CFMX-FM

Cobourg, Ontario; Canada;
- Broadcast area: Cobourg, Peterborough
- Frequency: 103.1 MHz
- Branding: Classical 103.1

Programming
- Format: Classical music

Ownership
- Owner: ZoomerMedia; (MZ Media Inc.);
- Sister stations: CFMO-FM, CFMZ-FM, CFZM

History
- First air date: 1979

Technical information
- Licensing authority: CRTC
- Class: C1
- ERP: 86,700 watts
- HAAT: 252 metres (827 ft)
- Transmitter coordinates: 44°4′14.16″N 78°8′35.16″W﻿ / ﻿44.0706000°N 78.1431000°W

Links
- Website: classicalfm.ca

= CFMX-FM =

Radio station in Cobourg, Ontario, Canada

CFMX-FM (103.1 MHz) is a commercial radio station in Cobourg, Ontario, and serving the Peterborough area. It is owned by ZoomerMedia and airs a classical music format branded as Classical 103.1. It is a semi-satellite of Toronto's 96.3 CFMZ-FM. All music programming originates from Toronto, although 24 hours per week of locally oriented talk, news and spoken word programming broadcasts from radio studios in Cobourg. During the simulcast music shows, CFMX-FM inserts local commercials.

CFMX-FM has an effective radiated power (ERP) of 86,700 watts. The transmitter is on Alnwick Hills Road in Baltimore.

==History==
===Early years===
CFMX-FM was launched in 1979 by D. B. Williamson, who also owned Cobourg's CHUC 1450 AM. The station was plagued with financial and technical problems in its early years, and in 1981 its license was briefly suspended by the Canadian Radio-television and Telecommunications Commission (CRTC). Williamson's company went into receivership in 1983, and the station was acquired by businessman Martin Rosenthal.

In 1988, the station added a repeater in Mississauga on 96.3 FM, to serve Toronto-area listeners. The 96.3 transmitter moved into Toronto in 1993. The station's operations eventually became centralized in Toronto by 1997, with a small sales office remaining in Cobourg. For all intents and purposes, the Toronto rebroadcaster was now the primary station.

===Change in Ownership===
In September 2006, Canadian broadcaster Moses Znaimer purchased the station. Znaimer changed the call sign to CFMZ to reflect his initials.

Toronto station CKFM-FM briefly attempted to change its call sign to CFMX (reflecting its branding as Mix 99.9) after Znaimer adopted the CFMZ call sign, but was forced to revert to CKFM-FM because the Toronto transmitter had kept its original CFMX-FM-1 call sign.

In September 2007, Znaimer also announced a deal to acquire CHWO 740 AM, an adult standards and oldies station in Oakville.
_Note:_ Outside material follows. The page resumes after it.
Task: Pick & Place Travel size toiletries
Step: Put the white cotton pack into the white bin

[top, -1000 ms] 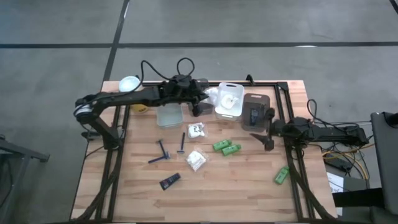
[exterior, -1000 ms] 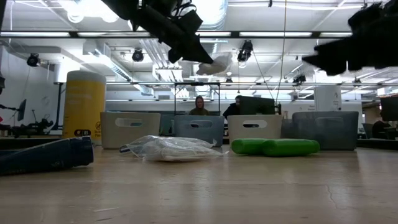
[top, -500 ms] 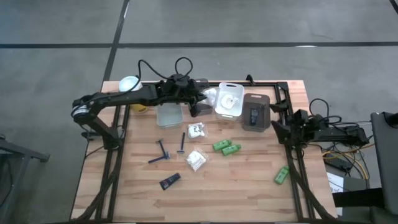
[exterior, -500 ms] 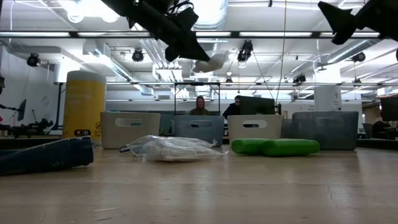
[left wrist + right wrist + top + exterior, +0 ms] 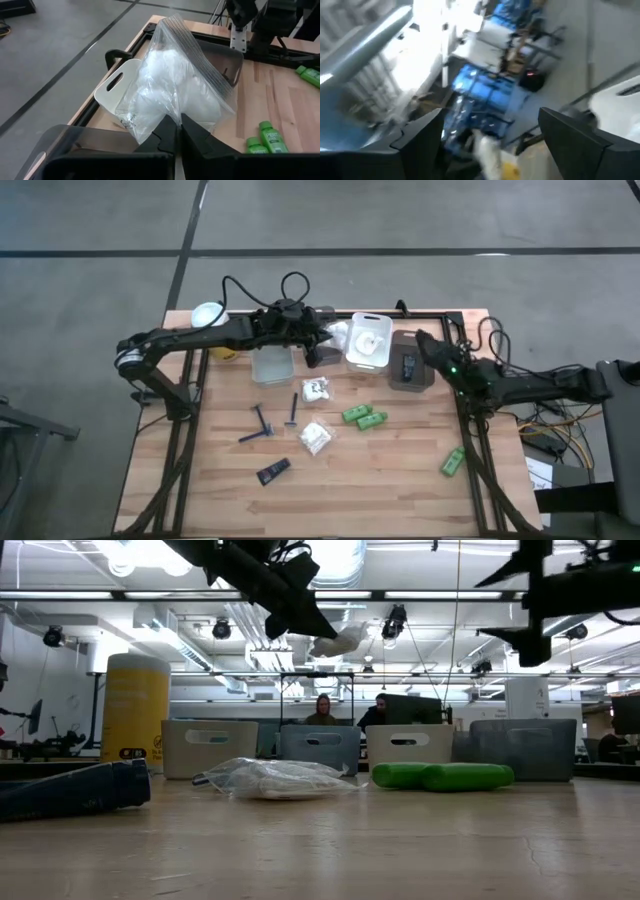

It is now known as CFZM.

===Return to CFMX-FM===
In 2008, the CRTC approved a license change that resulted in the Toronto rebroadcaster being upgraded to a full-fledged station. As part of the change, the CFMZ call sign moved to Toronto, while the Cobourg station reclaimed the original CFMX call letters.

The station was originally owned by Znaimer's privately held MZ Media Inc., but as part of a reorganization of Znaimer's media assets, the station was transferred to the publicly traded ZoomerMedia in 2010.